TASK GOAL: Your answer should hold only the line containing "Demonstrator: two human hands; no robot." and each line that follows it in the listing, copied exactly.

RAW DATA:
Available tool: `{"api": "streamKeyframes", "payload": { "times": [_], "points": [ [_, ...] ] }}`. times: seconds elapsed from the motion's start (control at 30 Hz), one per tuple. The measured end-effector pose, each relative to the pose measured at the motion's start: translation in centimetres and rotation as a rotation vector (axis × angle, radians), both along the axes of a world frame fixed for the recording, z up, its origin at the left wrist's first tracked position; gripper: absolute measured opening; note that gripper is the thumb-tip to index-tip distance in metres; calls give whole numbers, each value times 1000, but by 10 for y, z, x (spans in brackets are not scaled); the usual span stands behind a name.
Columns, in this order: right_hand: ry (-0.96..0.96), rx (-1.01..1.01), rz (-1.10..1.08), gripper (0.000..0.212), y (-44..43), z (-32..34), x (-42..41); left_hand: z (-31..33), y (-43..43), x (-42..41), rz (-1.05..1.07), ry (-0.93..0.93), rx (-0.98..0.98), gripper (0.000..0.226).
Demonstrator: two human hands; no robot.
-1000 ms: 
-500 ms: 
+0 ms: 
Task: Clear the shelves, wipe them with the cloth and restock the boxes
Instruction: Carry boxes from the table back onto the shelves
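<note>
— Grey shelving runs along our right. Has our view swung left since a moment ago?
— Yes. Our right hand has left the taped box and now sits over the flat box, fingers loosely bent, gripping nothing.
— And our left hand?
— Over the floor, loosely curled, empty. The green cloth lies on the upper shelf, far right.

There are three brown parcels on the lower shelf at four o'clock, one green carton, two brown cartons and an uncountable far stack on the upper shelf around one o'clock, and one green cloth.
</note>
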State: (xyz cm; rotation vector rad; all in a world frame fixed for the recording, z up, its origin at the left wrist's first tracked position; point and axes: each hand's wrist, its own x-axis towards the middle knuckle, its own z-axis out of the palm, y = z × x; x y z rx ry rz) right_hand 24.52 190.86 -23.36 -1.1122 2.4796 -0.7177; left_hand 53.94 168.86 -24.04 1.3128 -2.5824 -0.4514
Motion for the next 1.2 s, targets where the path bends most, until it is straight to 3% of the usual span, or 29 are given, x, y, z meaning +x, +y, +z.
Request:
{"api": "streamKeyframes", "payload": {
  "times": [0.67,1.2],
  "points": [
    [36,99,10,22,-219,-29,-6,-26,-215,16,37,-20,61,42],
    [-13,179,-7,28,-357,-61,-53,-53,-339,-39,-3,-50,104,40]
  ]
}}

TASK ANSWER:
Demonstrator: two human hands; no robot.
-1000 ms: 
-500 ms: 
+0 ms: 
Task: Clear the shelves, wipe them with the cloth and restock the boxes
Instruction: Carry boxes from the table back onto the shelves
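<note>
— Grey shelving runs along our right. Has our view swung left since a moment ago?
— Yes. Our right hand has left the taped box and now sits over the flat box, fingers loosely bent, gripping nothing.
— And our left hand?
— Over the floor, loosely curled, empty. The green cloth lies on the upper shelf, far right.

There are three brown parcels on the lower shelf at four o'clock, one green carton, two brown cartons and an uncountable far stack on the upper shelf around one o'clock, and one green cloth.
</note>
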State: (xyz cm; rotation vector rad; all in a world frame fixed for the recording, z up, its origin at the left wrist's first tracked position; point and axes: each hand's wrist, its own x-axis towards the middle knuckle, its own z-axis out of the palm, y = z × x; x y z rx ry rz) right_hand 24.52 190.86 -23.36 -1.1122 2.4796 -0.7177; left_hand 53.94 168.86 -24.04 1.3128 -2.5824 -0.4514
Motion for the next 1.2 s, targets where the path bends most, until it is straight to 3% of the usual span, or 29 are given, x, y, z meaning +x, +y, +z.
Request:
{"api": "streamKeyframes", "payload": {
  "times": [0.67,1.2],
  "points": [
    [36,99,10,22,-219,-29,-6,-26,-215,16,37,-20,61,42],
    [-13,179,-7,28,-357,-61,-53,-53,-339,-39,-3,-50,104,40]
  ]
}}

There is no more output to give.